Your job with the data below is to output exactly the lines from the one holding "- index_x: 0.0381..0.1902" down to the one holding "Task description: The", both included, and no others.

═══

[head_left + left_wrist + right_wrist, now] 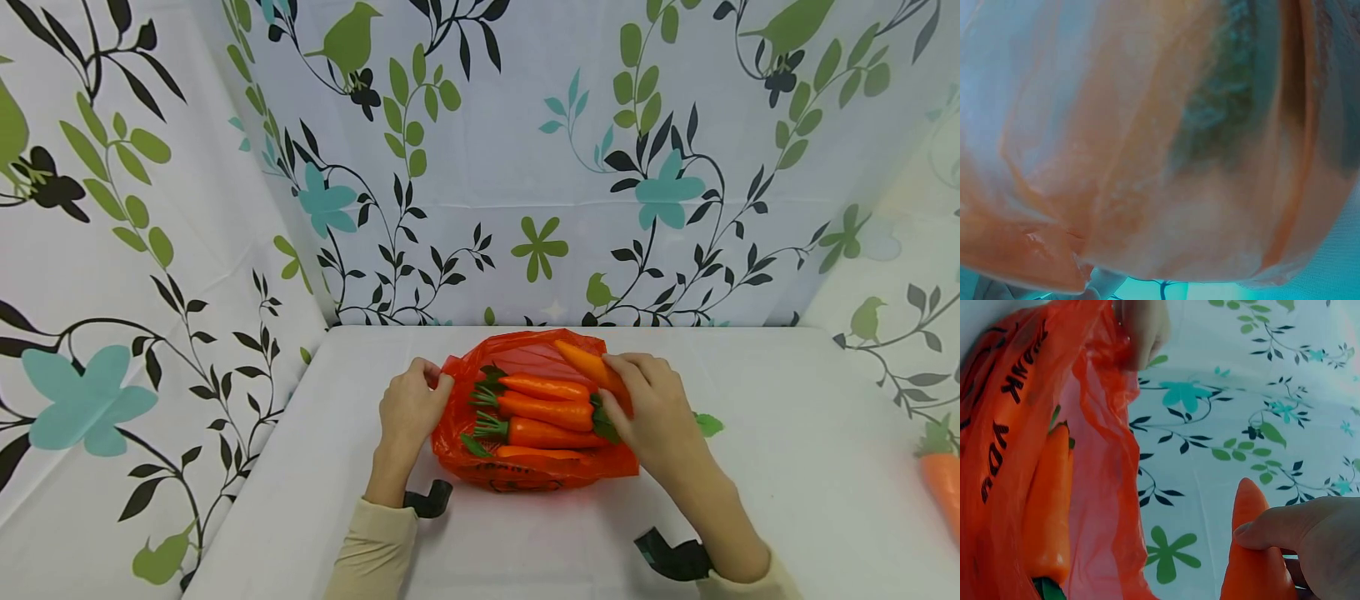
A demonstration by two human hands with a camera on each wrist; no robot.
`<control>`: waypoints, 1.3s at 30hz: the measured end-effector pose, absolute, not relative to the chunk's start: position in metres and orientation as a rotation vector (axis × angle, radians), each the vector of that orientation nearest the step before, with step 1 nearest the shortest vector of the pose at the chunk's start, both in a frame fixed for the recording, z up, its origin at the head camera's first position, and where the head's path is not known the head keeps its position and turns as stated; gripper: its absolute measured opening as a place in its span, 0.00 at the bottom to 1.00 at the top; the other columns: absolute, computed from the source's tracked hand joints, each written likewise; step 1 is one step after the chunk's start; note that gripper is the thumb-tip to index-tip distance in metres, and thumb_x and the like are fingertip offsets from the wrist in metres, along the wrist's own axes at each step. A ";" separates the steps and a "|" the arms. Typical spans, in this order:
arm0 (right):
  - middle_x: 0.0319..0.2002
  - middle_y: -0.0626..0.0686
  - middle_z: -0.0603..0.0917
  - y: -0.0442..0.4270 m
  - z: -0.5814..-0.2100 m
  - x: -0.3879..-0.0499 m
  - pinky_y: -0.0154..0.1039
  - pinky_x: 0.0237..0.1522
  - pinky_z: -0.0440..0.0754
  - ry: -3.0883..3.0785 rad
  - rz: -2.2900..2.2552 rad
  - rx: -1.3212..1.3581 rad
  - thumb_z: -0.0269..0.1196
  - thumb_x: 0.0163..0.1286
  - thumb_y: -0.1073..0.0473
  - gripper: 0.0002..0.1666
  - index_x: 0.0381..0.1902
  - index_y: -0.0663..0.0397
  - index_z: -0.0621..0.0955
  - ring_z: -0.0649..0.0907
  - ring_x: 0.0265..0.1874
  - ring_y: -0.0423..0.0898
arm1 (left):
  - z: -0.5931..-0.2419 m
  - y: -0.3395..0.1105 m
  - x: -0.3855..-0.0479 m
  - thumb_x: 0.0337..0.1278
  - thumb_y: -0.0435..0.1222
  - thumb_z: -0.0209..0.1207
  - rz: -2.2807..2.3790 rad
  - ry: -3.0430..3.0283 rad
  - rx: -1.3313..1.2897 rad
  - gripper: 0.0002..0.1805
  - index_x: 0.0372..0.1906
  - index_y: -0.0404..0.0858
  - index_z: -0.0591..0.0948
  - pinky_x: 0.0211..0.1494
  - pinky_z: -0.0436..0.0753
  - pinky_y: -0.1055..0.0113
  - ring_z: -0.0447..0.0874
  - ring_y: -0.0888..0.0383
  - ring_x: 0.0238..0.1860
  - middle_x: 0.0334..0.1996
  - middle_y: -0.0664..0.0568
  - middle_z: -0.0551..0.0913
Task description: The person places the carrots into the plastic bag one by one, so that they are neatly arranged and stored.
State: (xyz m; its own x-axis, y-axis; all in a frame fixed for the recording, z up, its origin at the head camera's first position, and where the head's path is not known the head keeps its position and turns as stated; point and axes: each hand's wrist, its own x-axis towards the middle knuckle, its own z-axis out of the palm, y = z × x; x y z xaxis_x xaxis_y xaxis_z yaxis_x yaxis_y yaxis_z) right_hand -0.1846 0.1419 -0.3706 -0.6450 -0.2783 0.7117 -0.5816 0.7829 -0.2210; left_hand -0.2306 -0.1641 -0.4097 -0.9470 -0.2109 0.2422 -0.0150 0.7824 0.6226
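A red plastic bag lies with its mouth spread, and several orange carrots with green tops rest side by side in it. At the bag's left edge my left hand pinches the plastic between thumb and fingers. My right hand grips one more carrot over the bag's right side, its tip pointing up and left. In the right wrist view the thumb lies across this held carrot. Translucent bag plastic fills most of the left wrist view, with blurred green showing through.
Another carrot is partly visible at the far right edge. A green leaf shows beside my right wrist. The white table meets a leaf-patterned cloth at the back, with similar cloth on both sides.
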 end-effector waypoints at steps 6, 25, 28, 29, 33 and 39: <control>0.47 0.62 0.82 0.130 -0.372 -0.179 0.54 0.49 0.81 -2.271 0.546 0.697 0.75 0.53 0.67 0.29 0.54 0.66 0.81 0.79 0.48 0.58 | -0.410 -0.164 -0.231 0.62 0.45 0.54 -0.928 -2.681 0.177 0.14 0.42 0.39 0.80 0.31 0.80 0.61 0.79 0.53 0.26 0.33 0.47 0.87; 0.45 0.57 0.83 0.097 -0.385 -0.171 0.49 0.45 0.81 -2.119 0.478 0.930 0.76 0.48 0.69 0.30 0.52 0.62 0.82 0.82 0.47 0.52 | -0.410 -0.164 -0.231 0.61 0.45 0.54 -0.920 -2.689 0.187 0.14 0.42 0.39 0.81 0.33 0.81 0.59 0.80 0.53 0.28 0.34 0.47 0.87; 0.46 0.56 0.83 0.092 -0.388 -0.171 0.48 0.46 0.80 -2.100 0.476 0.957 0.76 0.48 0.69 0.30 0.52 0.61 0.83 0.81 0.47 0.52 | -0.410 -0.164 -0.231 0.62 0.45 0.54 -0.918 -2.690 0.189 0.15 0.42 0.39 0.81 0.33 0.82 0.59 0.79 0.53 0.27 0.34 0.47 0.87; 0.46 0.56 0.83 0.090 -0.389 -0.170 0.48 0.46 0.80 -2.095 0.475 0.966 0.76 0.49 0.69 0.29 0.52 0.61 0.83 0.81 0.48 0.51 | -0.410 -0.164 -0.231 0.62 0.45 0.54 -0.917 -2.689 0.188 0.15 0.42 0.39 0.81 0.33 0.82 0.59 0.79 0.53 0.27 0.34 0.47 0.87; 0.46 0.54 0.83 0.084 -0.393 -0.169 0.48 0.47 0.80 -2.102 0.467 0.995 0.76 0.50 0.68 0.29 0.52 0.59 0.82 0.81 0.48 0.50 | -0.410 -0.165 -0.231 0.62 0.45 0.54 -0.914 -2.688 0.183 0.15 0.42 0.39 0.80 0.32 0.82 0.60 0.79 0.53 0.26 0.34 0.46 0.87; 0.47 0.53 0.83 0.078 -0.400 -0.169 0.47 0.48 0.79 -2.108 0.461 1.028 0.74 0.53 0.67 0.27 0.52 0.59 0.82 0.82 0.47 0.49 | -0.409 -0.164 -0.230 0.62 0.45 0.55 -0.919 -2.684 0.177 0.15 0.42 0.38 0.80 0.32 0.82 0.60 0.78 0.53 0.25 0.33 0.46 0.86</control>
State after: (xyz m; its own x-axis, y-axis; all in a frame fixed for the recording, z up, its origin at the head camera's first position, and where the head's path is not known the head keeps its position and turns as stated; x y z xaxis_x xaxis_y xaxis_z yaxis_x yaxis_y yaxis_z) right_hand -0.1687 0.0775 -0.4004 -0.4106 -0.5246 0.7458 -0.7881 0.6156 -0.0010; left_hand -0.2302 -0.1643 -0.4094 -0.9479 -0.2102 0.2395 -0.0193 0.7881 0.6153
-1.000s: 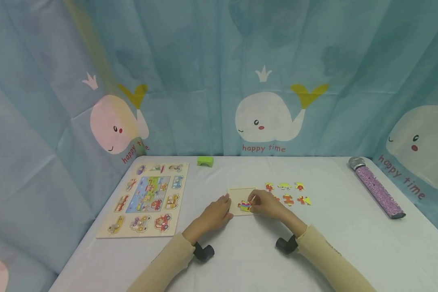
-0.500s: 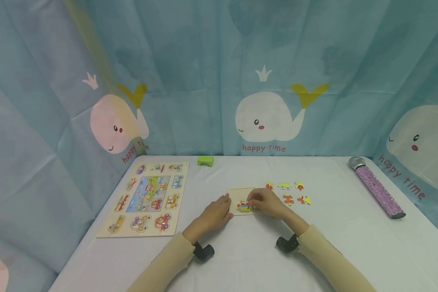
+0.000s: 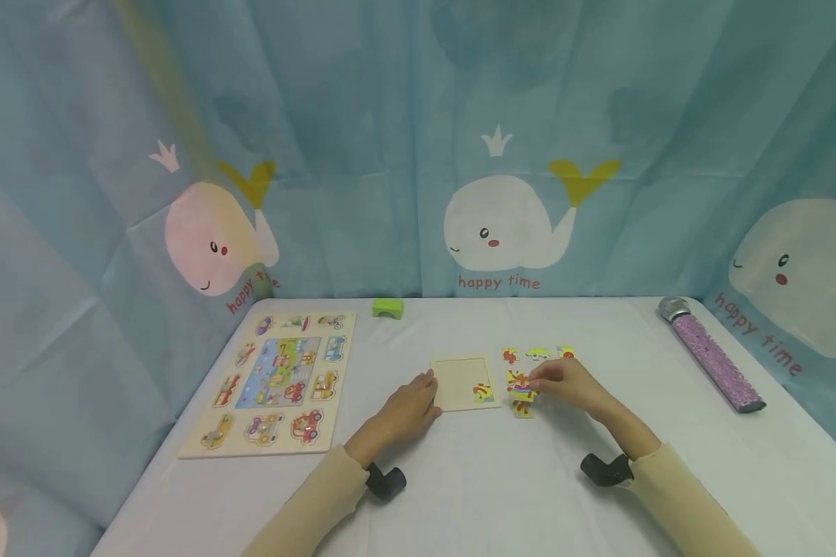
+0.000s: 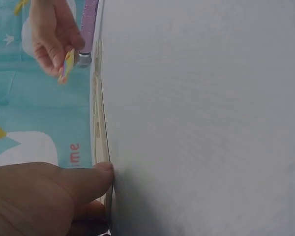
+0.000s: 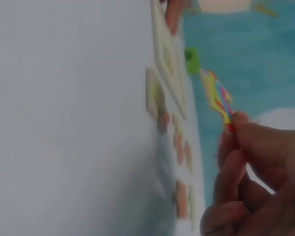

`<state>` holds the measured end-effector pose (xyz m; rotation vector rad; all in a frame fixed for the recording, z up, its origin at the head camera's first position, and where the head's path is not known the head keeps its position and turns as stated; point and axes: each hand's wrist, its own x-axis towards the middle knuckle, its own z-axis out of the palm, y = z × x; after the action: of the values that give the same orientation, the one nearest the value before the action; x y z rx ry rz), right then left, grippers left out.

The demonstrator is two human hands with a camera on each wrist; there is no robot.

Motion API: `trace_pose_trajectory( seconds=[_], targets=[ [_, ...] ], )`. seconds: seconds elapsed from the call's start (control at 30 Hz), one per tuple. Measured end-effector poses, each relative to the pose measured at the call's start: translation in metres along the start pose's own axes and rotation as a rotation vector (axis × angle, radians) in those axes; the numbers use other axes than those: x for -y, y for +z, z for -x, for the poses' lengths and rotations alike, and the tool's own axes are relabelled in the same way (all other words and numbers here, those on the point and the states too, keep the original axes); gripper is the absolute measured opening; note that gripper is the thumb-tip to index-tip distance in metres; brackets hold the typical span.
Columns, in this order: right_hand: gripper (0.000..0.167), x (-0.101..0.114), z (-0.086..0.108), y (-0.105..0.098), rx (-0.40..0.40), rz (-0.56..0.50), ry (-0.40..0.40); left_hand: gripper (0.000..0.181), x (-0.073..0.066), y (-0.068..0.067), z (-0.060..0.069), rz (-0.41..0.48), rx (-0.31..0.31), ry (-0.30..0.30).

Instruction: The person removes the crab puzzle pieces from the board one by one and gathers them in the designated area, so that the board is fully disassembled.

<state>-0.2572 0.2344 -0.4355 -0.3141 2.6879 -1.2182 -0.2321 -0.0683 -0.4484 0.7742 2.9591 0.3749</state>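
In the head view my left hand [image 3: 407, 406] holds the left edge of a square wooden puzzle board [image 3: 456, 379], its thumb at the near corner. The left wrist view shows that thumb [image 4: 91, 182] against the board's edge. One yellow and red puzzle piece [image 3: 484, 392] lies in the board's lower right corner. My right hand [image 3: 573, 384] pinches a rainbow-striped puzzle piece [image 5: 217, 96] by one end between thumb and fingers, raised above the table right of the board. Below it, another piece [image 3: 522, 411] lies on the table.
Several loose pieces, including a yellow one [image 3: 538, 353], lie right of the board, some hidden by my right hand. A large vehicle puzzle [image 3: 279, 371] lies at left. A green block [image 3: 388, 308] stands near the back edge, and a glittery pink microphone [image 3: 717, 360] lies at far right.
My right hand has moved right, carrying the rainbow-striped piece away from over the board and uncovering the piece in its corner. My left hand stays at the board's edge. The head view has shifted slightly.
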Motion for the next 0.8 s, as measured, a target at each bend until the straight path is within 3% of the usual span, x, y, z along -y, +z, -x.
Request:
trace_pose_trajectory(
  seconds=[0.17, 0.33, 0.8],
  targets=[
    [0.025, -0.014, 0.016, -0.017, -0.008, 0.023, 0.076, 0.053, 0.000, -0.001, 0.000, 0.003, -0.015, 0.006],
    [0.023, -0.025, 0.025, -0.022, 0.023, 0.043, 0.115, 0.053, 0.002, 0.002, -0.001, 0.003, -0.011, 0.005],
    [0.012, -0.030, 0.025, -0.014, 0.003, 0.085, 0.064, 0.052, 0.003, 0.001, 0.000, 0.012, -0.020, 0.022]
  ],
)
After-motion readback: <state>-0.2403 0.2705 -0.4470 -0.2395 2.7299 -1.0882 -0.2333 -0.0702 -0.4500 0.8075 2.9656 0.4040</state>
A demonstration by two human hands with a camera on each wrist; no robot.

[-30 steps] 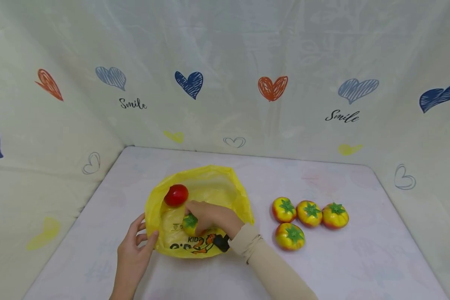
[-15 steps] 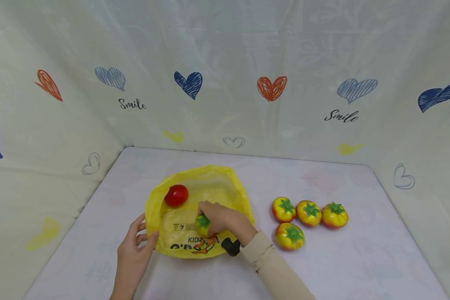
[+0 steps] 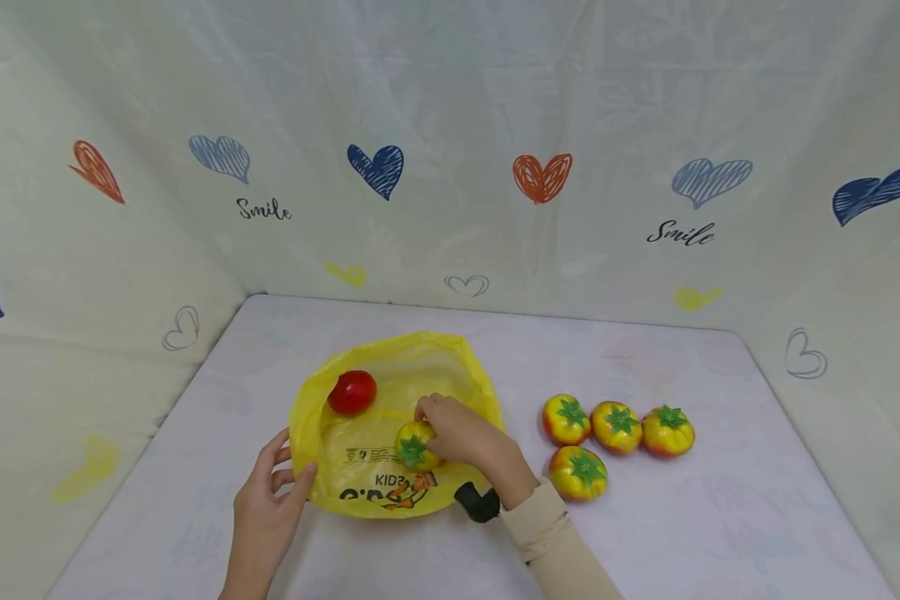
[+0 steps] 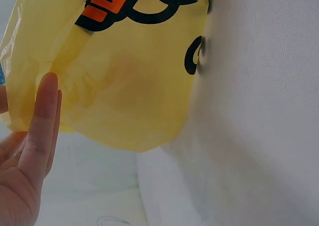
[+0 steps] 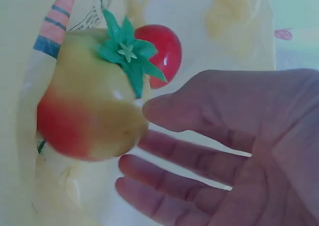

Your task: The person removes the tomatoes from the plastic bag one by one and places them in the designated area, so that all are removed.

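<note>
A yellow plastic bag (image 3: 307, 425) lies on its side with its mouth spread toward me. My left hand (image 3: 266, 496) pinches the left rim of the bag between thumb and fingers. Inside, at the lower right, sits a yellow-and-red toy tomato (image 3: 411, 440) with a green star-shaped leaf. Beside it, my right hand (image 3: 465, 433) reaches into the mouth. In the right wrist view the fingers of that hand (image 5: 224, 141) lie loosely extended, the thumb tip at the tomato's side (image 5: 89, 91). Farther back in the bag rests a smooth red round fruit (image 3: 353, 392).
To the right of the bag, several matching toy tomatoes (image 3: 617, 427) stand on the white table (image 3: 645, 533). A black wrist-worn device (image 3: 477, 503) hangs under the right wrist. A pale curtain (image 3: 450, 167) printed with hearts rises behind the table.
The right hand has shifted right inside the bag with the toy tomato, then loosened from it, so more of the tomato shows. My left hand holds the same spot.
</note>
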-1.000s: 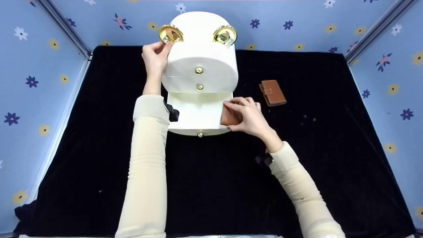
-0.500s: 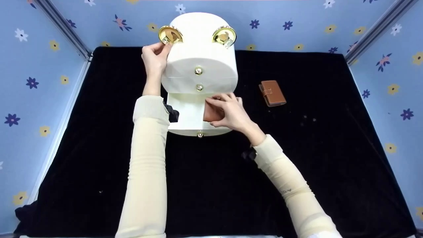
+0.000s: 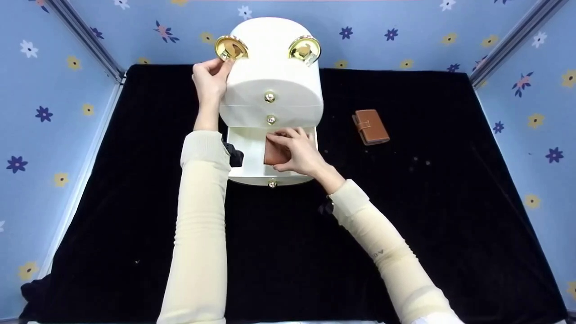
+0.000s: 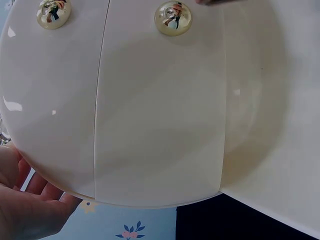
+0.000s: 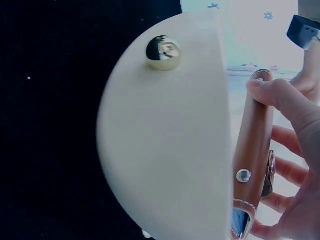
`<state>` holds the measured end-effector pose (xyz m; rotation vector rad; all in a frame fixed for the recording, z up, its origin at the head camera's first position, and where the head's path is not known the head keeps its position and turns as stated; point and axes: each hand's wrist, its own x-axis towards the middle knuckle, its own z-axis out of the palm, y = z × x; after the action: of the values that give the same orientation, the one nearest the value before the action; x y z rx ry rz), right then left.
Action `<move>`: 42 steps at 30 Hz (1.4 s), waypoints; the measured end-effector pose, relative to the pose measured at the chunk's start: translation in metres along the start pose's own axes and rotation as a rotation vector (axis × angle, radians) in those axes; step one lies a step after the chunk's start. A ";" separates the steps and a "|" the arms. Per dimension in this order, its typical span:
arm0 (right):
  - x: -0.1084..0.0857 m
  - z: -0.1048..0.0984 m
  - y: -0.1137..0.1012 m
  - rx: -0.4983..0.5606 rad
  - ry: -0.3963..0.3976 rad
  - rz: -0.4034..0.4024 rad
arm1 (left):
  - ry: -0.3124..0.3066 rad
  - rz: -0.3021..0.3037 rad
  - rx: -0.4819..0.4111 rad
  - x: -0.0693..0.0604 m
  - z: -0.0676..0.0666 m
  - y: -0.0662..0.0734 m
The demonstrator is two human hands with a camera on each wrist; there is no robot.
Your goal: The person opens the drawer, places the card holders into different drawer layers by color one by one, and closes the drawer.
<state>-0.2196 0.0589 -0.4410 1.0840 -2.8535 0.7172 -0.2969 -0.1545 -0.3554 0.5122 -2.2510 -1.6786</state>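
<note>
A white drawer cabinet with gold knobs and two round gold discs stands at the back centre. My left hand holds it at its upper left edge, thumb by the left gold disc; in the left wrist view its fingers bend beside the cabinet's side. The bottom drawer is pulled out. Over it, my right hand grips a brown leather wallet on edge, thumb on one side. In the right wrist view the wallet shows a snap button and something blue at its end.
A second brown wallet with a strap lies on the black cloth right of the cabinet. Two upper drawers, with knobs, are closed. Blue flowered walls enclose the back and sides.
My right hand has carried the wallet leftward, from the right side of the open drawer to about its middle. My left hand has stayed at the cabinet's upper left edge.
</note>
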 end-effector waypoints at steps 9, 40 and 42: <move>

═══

• **RESULT OF THIS EXERCISE**
  - index_x: 0.0381..0.1902
  - index_y: -0.0663..0.0397
  - index_z: -0.0621..0.0955
  - ring_z: -0.0649..0.0907
  - ring_x: 0.0265..0.1874
  - ring_y: -0.0423..0.0898
arm1 (left):
  - z: -0.5931..-0.2419 m
  - y: -0.3395..0.1105 m
  - x: -0.3855..-0.0479 m
  - thumb_x: 0.0337..0.1278
  - thumb_y: -0.0435..0.1222
  - thumb_z: -0.0209..0.1207
  - rz: -2.2807..2.3790 rad
  - ry: -3.0430..3.0283 rad
  - rx: -1.3313..1.2897 rad
  - gripper: 0.0002..0.1805
  - index_x: 0.0372..0.1906
  - index_y: -0.0404..0.0858
  - index_z: -0.0591..0.0948
  - pinky_x: 0.0211..0.1494
  - pinky_z: -0.0436..0.0753
  - pinky_y: -0.1055..0.0113
  - ring_z: -0.0447..0.0874
  - ring_y: -0.0888..0.0383
  - ring_x: 0.0238..0.1860
  - middle_x: 0.0334..0.1996
  - middle_y: -0.0664..0.0568
  - middle_z: -0.0551..0.0913
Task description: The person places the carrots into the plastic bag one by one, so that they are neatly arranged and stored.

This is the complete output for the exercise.